I have tested this patch at the case of
1, save && restore
2, destory && shutdown
3, snapshot
regards,
-James (Song Wei)
Signed-off-by: James ( Song Wei ) <jsong@novell.com>
diff -r fadf63ab49e7 tools/python/xen/xend/XendDomainInfo.py
--- a/tools/python/xen/xend/XendDomainInfo.py Mon Apr 19 17:57:28 2010
+0100
+++ b/tools/python/xen/xend/XendDomainInfo.py Thu Apr 22 15:54:01 2010
+0800
@@ -2406,8 +2406,13 @@
def _releaseDevices(self, suspend = False):
"""Release all domain's devices. Nothrow guarantee."""
+ t = xstransact("%s/device" % self.vmpath)
if self.image:
try:
+ for dev in t.list('tap'):
+ log.debug("Early removing %s", dev);
+ self.getDeviceController('tap').destroyDevice(dev,
True)
+ time.sleep(0.1)
log.debug("Destroying device model")
self.image.destroyDeviceModel()
except Exception, e:
@@ -2416,9 +2421,10 @@
log.debug("No device model")
log.debug("Releasing devices")
- t = xstransact("%s/device" % self.vmpath)
try:
for devclass in XendDevices.valid_devices():
+ if devclass is 'tap':
+ continue
for dev in t.list(devclass):
try:
log.debug("Removing %s", dev);
http://old.nabble.com/file/p28325456/tapdisk-close.patch tapdisk-close.patch
--
View this message in context: http://old.nabble.com/earlier-remove-the-backend-of-tapdisk-device-in-xenstore-to-release-the-resource-allocated-in-backend-driver-lies-in-dom0%27kernel-tp28325456p28325456.html
Sent from the Xen - Dev mailing list archive at Nabble.com.
^ permalink raw reply [flat|nested] 8+ messages in thread
* Re: earlier remove the backend of tapdisk device in xenstore to release the resource allocated in backend driver lies in dom0'kernel
2010-04-22 8:08 earlier remove the backend of tapdisk device in xenstore to release the resource allocated in backend driver lies in dom0'kernel James (song wei)

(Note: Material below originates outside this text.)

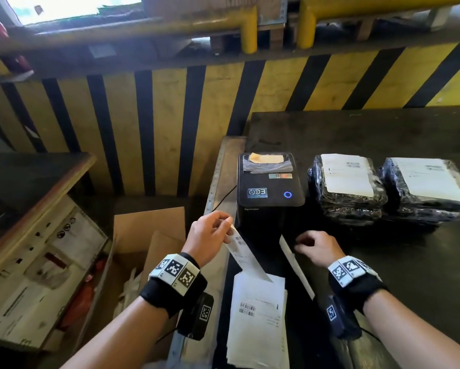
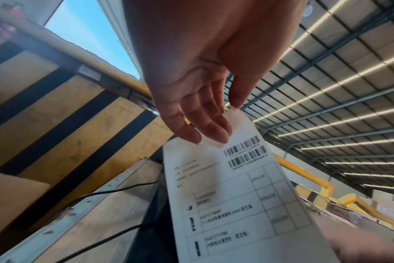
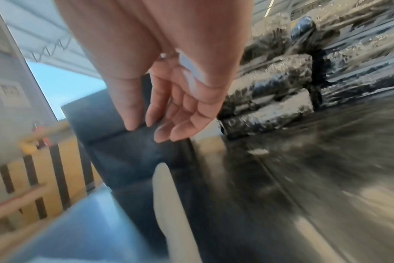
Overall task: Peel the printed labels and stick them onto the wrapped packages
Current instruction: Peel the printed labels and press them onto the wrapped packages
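Pinching a printed label (image 1: 243,253) just left of the printer (image 1: 270,187), the left hand (image 1: 210,235) is lifting it clear for sticking; right hand (image 1: 318,249), grip loosely curled, is holding nothing

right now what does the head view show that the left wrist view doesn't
Only the head view shows the black label printer, two stacks of wrapped packages already labelled on top, the pile of printed sheets, and the right hand beside a white strip. Only the left wrist view shows the label's barcodes and table print, plus the roof. Both show the left hand pinching the printed label.
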The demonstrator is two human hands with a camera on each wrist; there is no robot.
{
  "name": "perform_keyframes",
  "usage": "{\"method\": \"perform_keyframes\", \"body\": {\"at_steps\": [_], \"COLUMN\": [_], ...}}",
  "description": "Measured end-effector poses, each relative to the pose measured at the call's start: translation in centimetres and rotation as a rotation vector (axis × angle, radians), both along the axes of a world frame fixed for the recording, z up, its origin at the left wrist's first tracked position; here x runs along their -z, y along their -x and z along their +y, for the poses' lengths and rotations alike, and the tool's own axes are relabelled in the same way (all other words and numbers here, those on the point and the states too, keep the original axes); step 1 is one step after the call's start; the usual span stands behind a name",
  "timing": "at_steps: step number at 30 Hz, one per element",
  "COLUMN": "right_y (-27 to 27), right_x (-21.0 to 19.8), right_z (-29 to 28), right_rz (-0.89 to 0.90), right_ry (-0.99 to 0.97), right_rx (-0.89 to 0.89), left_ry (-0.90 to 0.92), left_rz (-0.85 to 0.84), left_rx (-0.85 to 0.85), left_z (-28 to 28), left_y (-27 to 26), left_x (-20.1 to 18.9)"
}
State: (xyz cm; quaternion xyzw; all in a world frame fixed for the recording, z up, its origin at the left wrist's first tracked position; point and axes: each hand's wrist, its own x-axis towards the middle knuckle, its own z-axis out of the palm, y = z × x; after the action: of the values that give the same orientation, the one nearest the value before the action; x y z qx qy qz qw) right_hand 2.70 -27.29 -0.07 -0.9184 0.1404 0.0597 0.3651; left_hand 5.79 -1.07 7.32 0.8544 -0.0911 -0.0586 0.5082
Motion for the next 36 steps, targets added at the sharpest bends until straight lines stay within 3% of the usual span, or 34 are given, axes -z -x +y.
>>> {"method": "perform_keyframes", "body": {"at_steps": [4, 8, 18, 23, 27, 31, 36], "right_y": [1.0, 2.5, 5.9, 7.4, 8.1, 8.1, 7.1], "right_x": [-5.9, -9.6, -11.0, -11.9, -13.1, -14.4, -14.1], "right_z": [2.6, 4.9, 2.8, 0.2, -3.0, -5.9, -10.6], "right_rz": [-0.222, -0.364, -0.453, -0.446, -0.489, -0.48, -0.49], "right_ry": [-0.173, -0.113, 0.008, 0.08, -0.07, -0.396, -0.43], "right_rx": [-0.105, -0.22, -0.044, 0.022, 0.215, 0.269, 0.29], "left_ry": [0.019, 0.001, 0.085, 0.277, 0.169, 0.125, 0.149], "left_rz": [-0.026, -0.12, -0.092, -0.022, 0.034, 0.098, 0.061], "left_rx": [0.057, 0.098, 0.23, 0.21, 0.219, 0.356, 0.379], "left_z": [-1.7, -3.7, -7.6, -8.9, -10.0, -12.5, -16.4], "left_y": [-0.4, -0.6, 0.1, -0.8, -1.4, -0.4, -0.8], "left_x": [-1.6, -3.3, -4.3, -4.8, -4.0, -3.5, -4.1]}}
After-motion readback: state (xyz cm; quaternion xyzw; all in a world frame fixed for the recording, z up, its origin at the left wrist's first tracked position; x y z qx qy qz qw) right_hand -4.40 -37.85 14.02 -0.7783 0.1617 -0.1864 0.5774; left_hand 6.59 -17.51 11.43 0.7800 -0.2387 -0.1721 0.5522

@ 2010-04-22 11:13 ` Jan Beulich
2010-04-22 17:14 ` Jim Fehlig
2010-04-23 3:24 ` James (song wei)
0 siblings, 2 replies; 8+ messages in thread
From: Jan Beulich @ 2010-04-22 11:13 UTC (permalink / raw)
To: James Song; +Cc: xen-devel
>>> "James (song wei)" <jsong@novell.com> 22.04.10 10:08 >>>
>--- a/tools/python/xen/xend/XendDomainInfo.py Mon Apr 19 17:57:28 2010 +0100
>+++ b/tools/python/xen/xend/XendDomainInfo.py Thu Apr 22 15:54:01 2010 +0800
>@@ -2406,8 +2406,13 @@
>
> def _releaseDevices(self, suspend = False):
> """Release all domain's devices. Nothrow guarantee."""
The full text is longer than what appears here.